Background The study is part of a larger programme exploring the challenges to and facilitators of occupational epidemiology (OE) research in the UK. The OE field is currently facing many challenges. Based on findings from a previous phase of this study, lack of human and financial resources is of utmost concern for key-researchers in this area. The challenges are perceived to have increased over time resulting in a smaller and more scattered OE community, and subsequently less influential. These challenges are perceived to have negatively affected its members’ ability to conduct high quality research projects compared to those within similar fields, yet perceived more successful, such as public health epidemiology (PHE). This phase aims to explore how time trends in research publications in OE compare with those in PHE, in the cancer field. Cancer is a well-established topic in both fields; thus, rich data is anticipated for analysis.

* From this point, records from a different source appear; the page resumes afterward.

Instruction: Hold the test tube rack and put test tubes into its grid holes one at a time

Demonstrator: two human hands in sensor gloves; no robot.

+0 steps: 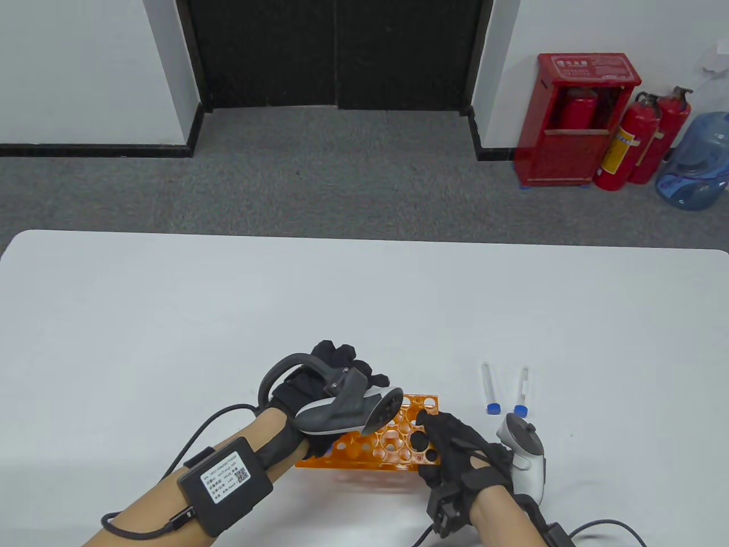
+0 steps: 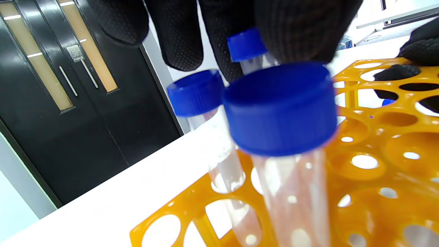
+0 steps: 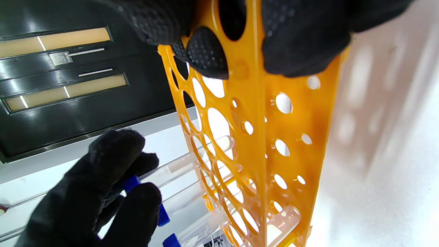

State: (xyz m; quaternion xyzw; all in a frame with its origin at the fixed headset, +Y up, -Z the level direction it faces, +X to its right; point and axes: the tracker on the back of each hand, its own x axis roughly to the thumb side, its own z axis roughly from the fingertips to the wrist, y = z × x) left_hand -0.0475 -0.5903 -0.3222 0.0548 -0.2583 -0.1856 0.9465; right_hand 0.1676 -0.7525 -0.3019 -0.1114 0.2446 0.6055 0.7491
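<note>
An orange test tube rack (image 1: pixel 393 441) lies near the table's front edge. My right hand (image 1: pixel 453 447) grips its right end; in the right wrist view its fingers (image 3: pixel 301 37) clamp the rack's edge (image 3: pixel 260 137). My left hand (image 1: pixel 339 367) is over the rack's left part. In the left wrist view its fingers (image 2: pixel 295 31) pinch the blue cap of a tube (image 2: pixel 245 44) that stands in a hole. Two more blue-capped tubes (image 2: pixel 279 106) (image 2: pixel 195 91) stand in the rack (image 2: pixel 377 154). Two loose tubes (image 1: pixel 490 387) (image 1: pixel 522 390) lie right of the rack.
The white table (image 1: pixel 228 313) stretches far beyond the rack. Cables trail from both forearms at the front edge. Past the table is grey carpet, with a red extinguisher cabinet (image 1: pixel 575 119) and a water jug (image 1: pixel 697 159) at the back right.
</note>
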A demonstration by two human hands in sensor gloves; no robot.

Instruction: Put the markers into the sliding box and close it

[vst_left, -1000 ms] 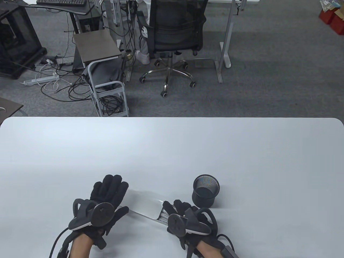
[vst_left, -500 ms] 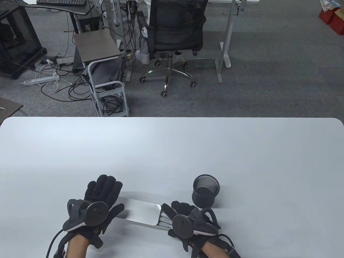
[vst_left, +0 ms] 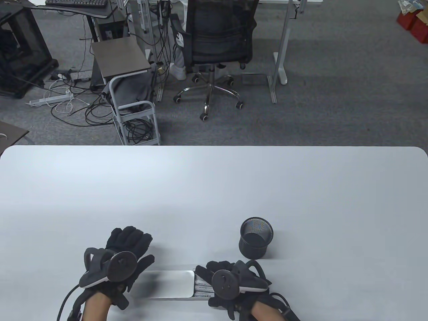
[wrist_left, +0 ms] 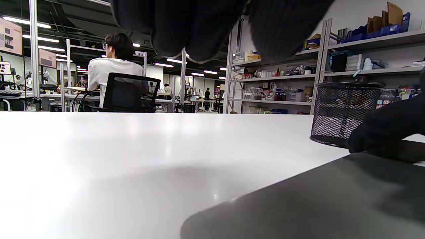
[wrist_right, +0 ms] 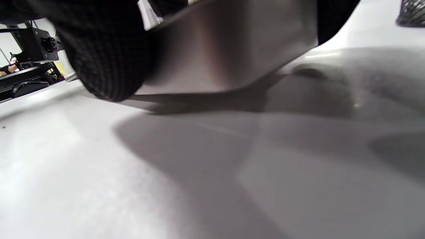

Methods A systematic search, using EBSCO/Medline database (1960–2011), will be conducted using a strategy combining descriptors listed in the EBSCO Medical Subject Headings (MeSH) Thesaurus primarily; epidemiology, neoplasms, and UK. Cancer epidemiology studies, published in English and conducted in the UK, will be selected. Data will be extracted and analysed using bibliometric methods including; counts of papers, citation analysis, authorship analysis, and collaboration indicators. The publication trends and characteristics of the included articles/journals will be assessed, including, where possible, funding bodies’ characteristics. Any association between these characteristics and the level of research productivity/output will be evaluated.

Result/Conclusions This study will identify time-periods where, UK-based, OE publications volume had been high/low, and provide insights into OE research contribution to cancer epidemiology, and its strengths and weaknesses compared with PHE. The identified time-periods will be the focus of a subsequent phase, documentary review, where OE challenges/facilitators will be examined compared to those in PHE.